I see what you're saying, but the SpellPlague may be a more insidious, long term problem than a nuke.

What if the plague persists for 80 or 90 years, wiping out powerful casters over time, to the point where the magical infrastructure (I'm looking at you Halruaa!) can no longer be maintained and areas reliant on it slip into a dark age, almost akin to western Europe around 500 CE? Certainly, if places like Candlekeep survived you wouldn't have lost all of that knowledge (wow... Lorehunters working for Candlekeep in this setting? Sounds like a nice campaign ;)), but many regions would be hard-hit, and people would hesitate to take up the Art for fear of the plague (commoners and other superstitious folk may blame "mundane" plagues on the Spellplague, perhaps even hunting Arcanists, and blaming them for the infections), even if it hadn't been seen in 10 or 20 years.

That would explain a 100 year jump and the ceding of ground to monsters, etc.

Or, of course, we may see a Realmslore article a month from now talking about how the Spellplague came and went in 5 years and it's now 1385 (remember, they never said that the campaign didn't go forward 10 years, only that they didn't confirm that point ;)).
 


Quote:Originally Posted by Rich Baker's Blog

--------------------------------------------------------------------------------

Wow, I'm sort of surprised -- more people were reading than I thought. It looks like I stirred up a real hornet's nest with my comments on the work I'd recently done on devils.

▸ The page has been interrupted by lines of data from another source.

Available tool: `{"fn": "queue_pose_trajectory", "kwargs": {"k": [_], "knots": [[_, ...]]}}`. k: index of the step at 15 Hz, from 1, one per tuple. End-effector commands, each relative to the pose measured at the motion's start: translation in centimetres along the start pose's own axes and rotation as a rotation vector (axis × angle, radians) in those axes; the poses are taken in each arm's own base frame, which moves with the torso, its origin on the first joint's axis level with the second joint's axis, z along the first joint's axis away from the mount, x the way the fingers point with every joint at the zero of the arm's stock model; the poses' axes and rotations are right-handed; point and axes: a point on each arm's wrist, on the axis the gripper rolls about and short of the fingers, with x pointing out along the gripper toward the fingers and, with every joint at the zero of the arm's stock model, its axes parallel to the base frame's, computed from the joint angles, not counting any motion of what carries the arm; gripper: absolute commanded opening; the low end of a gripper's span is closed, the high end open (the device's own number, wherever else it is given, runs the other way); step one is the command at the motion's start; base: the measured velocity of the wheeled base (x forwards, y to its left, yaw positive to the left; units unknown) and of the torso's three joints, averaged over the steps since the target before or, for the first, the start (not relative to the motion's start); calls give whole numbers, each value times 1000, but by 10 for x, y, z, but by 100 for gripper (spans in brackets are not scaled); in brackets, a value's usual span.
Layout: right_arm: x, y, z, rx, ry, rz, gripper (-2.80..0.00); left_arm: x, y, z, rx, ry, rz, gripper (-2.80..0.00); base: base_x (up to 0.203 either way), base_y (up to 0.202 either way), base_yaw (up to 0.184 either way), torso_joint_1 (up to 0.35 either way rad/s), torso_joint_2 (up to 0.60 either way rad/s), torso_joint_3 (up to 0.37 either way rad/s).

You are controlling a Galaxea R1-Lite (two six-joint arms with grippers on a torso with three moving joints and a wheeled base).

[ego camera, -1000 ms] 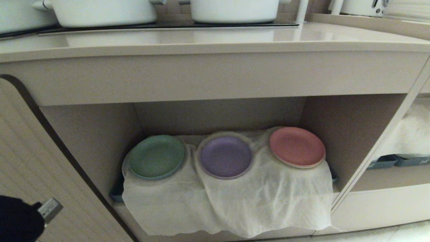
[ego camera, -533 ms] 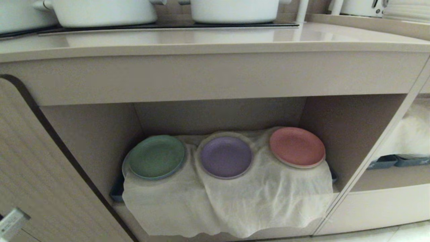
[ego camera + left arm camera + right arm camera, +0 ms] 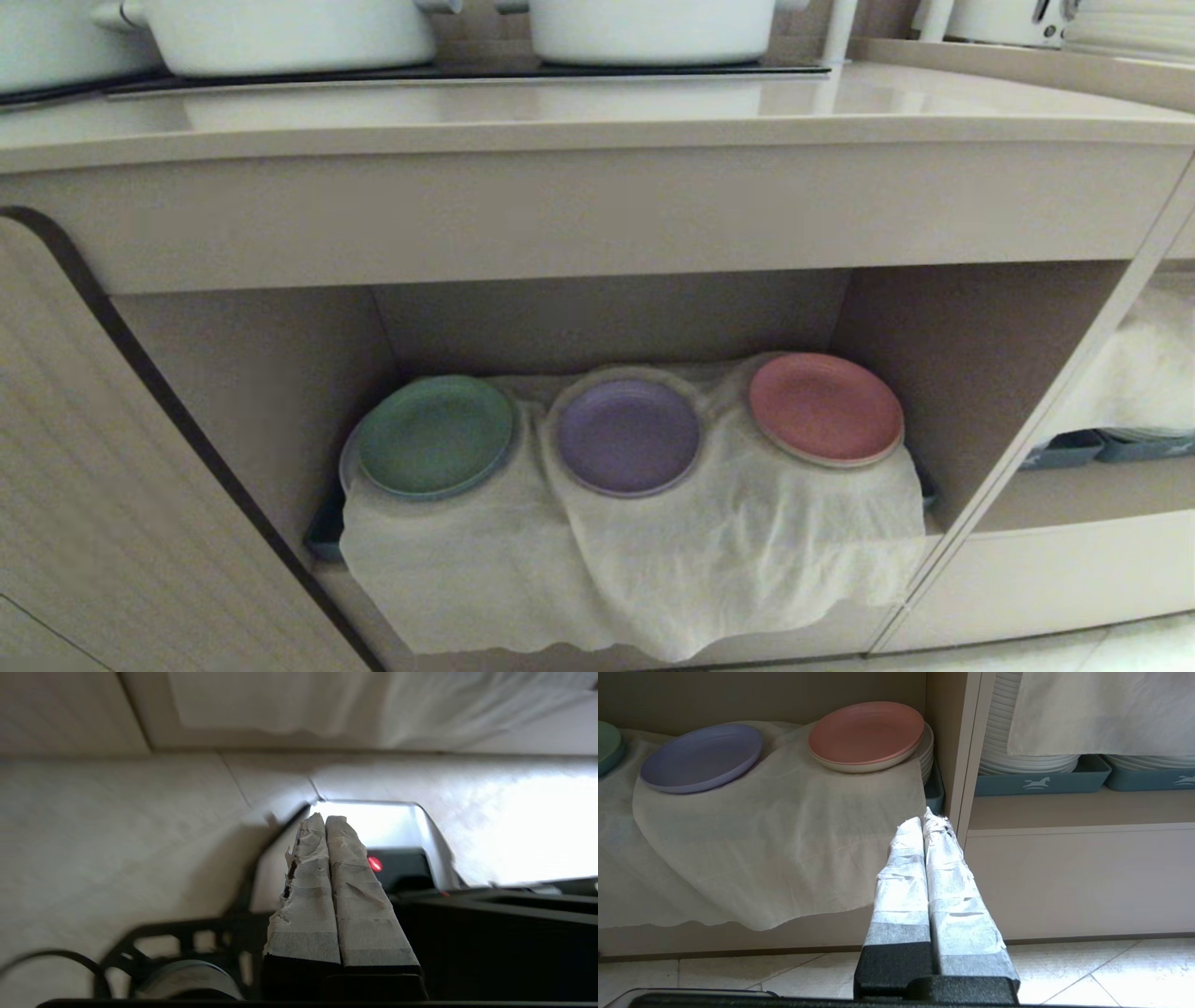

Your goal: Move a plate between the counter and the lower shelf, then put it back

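Note:
The lavender plate [image 3: 627, 435] lies in the middle of the lower shelf [image 3: 971, 373] on a white cloth [image 3: 653, 560], between a green plate [image 3: 435, 433] and a pink plate [image 3: 825, 407]. The right wrist view also shows the plate [image 3: 701, 757]. The counter [image 3: 597, 112] runs above the shelf. Neither gripper shows in the head view. My left gripper [image 3: 325, 817] is shut on nothing, low over the floor tiles and my own base. Down in front of the cabinet, my right gripper [image 3: 924, 816] is shut and empty too, off to the right of the plate.
Two white pots [image 3: 280, 33] stand on the black hob at the back of the counter. An open cabinet door [image 3: 112, 485] stands at the left. The compartment to the right holds blue trays [image 3: 1036, 781] with stacked white plates under another cloth.
The left gripper, seen at the lower left corner of the head view a second ago, has sunk out of that view. The plates and cloth have not moved.

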Motion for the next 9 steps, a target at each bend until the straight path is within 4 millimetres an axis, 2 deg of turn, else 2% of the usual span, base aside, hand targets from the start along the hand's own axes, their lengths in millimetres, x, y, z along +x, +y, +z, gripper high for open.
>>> {"fn": "queue_pose_trajectory", "kwargs": {"k": [1,5,9], "knots": [[0,0,0,0,2,0,-280,-8,6,-2,49,-69,8,-280,0,0,0,0,0,0],[0,0,0,0,2,1,-280,-20,10,-17,190,-263,-33,-280,0,0,0,0,0,0],[0,0,0,0,2,0,-280,-17,13,-34,279,-438,42,-280,0,0,0,0,0,0]]}}
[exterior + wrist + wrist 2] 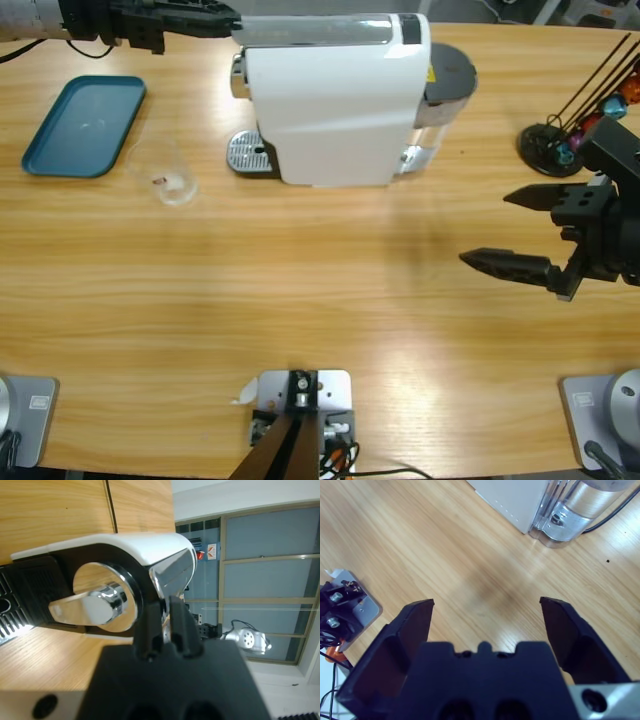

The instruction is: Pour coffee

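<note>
**Left claw at the machine lever, glass not yet under the spout**

Left gripper (165, 622): jaws pinched narrow, tips against the chrome lever (172, 572) of the white boxy capsule coffee machine (335, 100). Can't tell if the lever edge is actually clamped or only touched.

Right gripper (515, 232): jaws spread wide, holding nothing, hovering over bare wooden table (300, 300), well right of the machine.

Small clear glass tumbler (165, 170) stands left of the perforated metal drip tray (250, 152), near the teal rectangular plastic tray (85, 125). No coffee layer can be made out in it.

Judgement: work the lever slowly along its arc so the machine doesn't slide; the tumbler needs centring on the drip tray before brewing.

Writing: yellow sticker on the machine, unreadable. No brand legible.
</note>
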Action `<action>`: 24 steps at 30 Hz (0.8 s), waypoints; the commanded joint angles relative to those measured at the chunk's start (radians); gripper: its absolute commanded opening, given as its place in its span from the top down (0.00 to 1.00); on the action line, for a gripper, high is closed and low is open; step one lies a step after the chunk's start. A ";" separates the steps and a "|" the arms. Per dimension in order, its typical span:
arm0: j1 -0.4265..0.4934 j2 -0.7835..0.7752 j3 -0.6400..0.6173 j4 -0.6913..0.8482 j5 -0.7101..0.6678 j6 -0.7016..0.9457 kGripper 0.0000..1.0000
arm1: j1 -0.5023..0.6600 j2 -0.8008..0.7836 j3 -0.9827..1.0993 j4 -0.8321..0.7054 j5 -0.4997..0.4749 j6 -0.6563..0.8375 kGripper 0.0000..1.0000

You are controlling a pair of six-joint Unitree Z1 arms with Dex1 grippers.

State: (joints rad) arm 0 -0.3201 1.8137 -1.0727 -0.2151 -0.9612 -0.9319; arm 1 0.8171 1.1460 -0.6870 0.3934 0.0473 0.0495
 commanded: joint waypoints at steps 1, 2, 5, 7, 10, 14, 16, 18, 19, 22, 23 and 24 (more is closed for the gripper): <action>0.012 -0.114 0.012 -0.015 -0.017 -0.041 1.00 | 0.007 0.007 0.015 -0.002 0.011 -0.008 0.09; 0.012 -0.123 0.011 -0.015 -0.019 -0.044 1.00 | 0.007 0.006 0.015 -0.002 0.011 -0.008 0.09; 0.010 -0.140 0.007 -0.017 -0.020 -0.048 1.00 | 0.007 0.008 0.015 -0.002 0.011 -0.008 0.09; 0.008 -0.139 0.004 -0.018 -0.022 -0.050 1.00 | 0.007 0.006 0.015 -0.002 0.011 -0.008 0.09; 0.003 -0.136 0.004 -0.023 -0.023 -0.042 1.00 | 0.007 0.005 0.016 -0.002 0.011 -0.008 0.09; -0.005 -0.193 0.028 0.021 0.088 0.065 1.00 | 0.007 0.002 0.017 -0.002 0.011 -0.008 0.10; -0.030 -0.291 0.034 0.176 0.284 0.239 0.73 | 0.007 -0.003 0.019 -0.002 0.008 -0.008 0.10; -0.095 -0.389 -0.001 0.383 0.561 0.445 0.51 | 0.007 -0.005 0.020 -0.002 0.000 -0.007 0.10; -0.130 -0.424 -0.020 0.464 0.684 0.525 0.44 | 0.007 -0.007 0.021 -0.002 -0.005 -0.007 0.10; -0.242 -0.525 0.002 0.577 1.039 0.729 0.25 | 0.007 -0.028 0.027 -0.004 -0.080 0.020 0.11; -0.267 -0.559 0.023 0.597 1.124 0.778 0.16 | 0.007 -0.043 0.035 -0.005 -0.156 0.062 0.12; -0.280 -0.613 0.068 0.602 1.183 0.817 0.10 | 0.007 -0.056 0.039 -0.005 -0.223 0.099 0.12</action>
State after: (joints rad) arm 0 -0.4582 1.4230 -1.0923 0.2203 -0.2520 -0.4018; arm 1 0.8174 1.1456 -0.6875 0.3934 0.0378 0.0495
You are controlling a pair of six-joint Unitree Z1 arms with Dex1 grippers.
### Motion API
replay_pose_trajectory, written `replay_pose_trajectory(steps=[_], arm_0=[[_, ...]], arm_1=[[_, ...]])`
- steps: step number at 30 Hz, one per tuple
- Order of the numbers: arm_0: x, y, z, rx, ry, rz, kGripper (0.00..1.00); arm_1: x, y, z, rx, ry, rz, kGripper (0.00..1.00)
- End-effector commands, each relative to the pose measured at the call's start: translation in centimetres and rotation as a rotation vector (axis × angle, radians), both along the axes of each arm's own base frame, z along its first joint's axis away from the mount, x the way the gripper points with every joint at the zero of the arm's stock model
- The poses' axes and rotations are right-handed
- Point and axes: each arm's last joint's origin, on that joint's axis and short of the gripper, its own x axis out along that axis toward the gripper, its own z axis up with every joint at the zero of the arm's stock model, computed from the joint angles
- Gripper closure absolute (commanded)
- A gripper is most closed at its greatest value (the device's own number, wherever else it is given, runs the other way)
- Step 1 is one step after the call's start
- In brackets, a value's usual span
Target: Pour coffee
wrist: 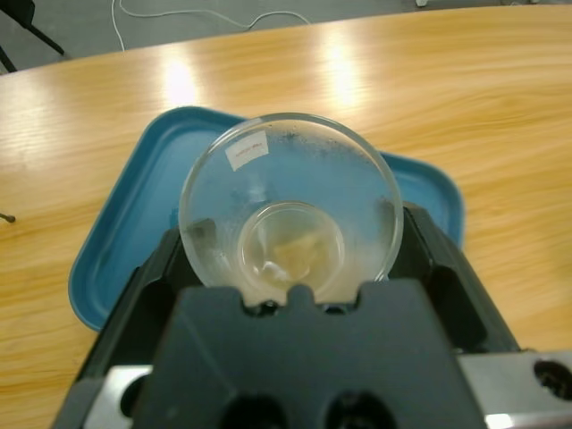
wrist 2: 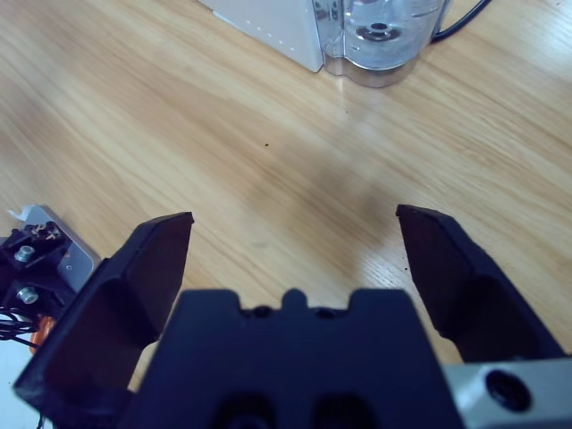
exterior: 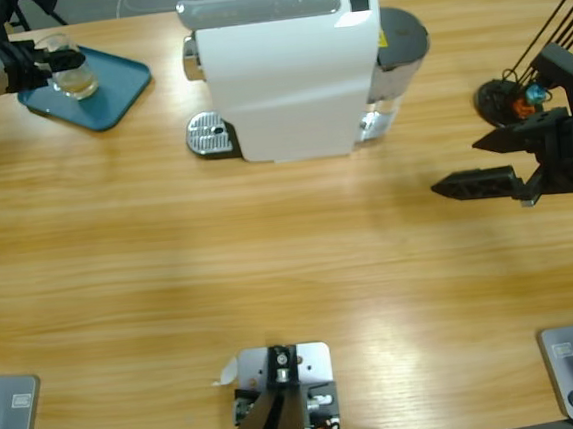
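the left pincer (wrist: 290, 268) grips the glass (exterior: 72, 78) with a little coffee (wrist: 290, 255) over the tray (exterior: 115, 89) at the far left, so keep it level, while the right pincer (exterior: 478, 163) hangs released above the tabletop (exterior: 268, 236).

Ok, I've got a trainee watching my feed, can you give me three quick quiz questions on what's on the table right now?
1. True or false: the left tool is shut on the glass cup.
2. What is the glass cup over? A) the drip grate B) the blue tray C) bare table
3. What does the right tool hold?

Key:
1. True; its black jaws sit against both sides of the cup, which has a shallow layer of pale coffee in it.
2. B; the drip grate of the white coffee machine is bare.
3. Nothing; its jaws are spread over bare table.
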Motion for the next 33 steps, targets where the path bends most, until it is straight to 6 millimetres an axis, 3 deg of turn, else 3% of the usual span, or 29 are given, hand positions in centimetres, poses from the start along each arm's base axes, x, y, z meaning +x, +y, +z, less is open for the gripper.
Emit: replay_pose_trajectory(steps=[1, 6, 7, 8, 11, 12, 17, 22, 25, 28, 33], arm_0=[[0.4, 0.1, -3.1, 0.017, 0.058, 0.033, 1.0], [0.5, 0.0, -3.2, 0.018, 0.058, 0.032, 1.0], [0.5, 0.1, -3.2, 0.014, 0.059, 0.033, 0.905], [0.6, 0.1, -3.2, 0.01, 0.061, 0.033, 0.666], [0.6, 0.2, -3.1, 0.005, 0.062, 0.033, 0.132], [0.6, 0.2, -3.2, 0.007, 0.062, 0.034, 0.043], [-0.4, 0.1, -2.3, 0.019, 0.039, 0.023, 0.032], [-2.8, 0.8, 1.9, 0.023, -0.066, 0.031, 0.032], [-5.8, 1.4, 5.2, 0.03, -0.141, 0.031, 0.032], [-9.9, 0.6, 7.8, 0.037, -0.166, -0.017, 0.032], [-15.3, -1.2, 9.1, -0.024, -0.03, -0.209, 0.032]], arm_1=[[0.1, 0.3, -0.8, -0.007, 0.039, 0.027, 0.0], [0.2, 0.4, -0.9, -0.008, 0.042, 0.027, 0.0], [0.2, 0.4, -0.9, -0.008, 0.042, 0.027, 0.0], [0.2, 0.4, -0.9, -0.008, 0.042, 0.027, 0.0], [0.2, 0.3, -0.8, -0.007, 0.04, 0.027, 0.0], [0.2, 0.3, -0.8, -0.006, 0.038, 0.027, 0.0], [0.0, 0.3, -0.7, -0.005, 0.035, 0.027, 0.0], [-0.3, 0.1, -0.6, -0.001, 0.023, 0.026, 0.0], [-0.5, 0.0, -0.5, 0.001, 0.015, 0.024, 0.0], [-0.8, -0.2, -0.4, 0.005, -0.002, 0.021, 0.0], [-1.2, -0.4, -0.1, 0.008, -0.03, 0.022, 0.0]])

For those of you worried about mashing succubus and erinyes together... I do think there's room in the game for both a fury and a succubus. The problem is, erinyes have rarely been depicted as furies (ironic, given the name of the monster). Even in 3.5--about the most fury-like depiction of the monster in a long time--erinyes have charm monster at will. It's their iconic shtick, really. That's the sort of thing we would like to improve on.

One quick point of clarification I'd like to make... Don't assume that we're going to apply the 'Points of Light' conceit to existing campaign worlds. I think Realms and Eberron would prosper if they got just a little more points-of-lightish, but we're not going to overthrow worlds with that much breadth and history.


Sounds like the Realms are safe................for now.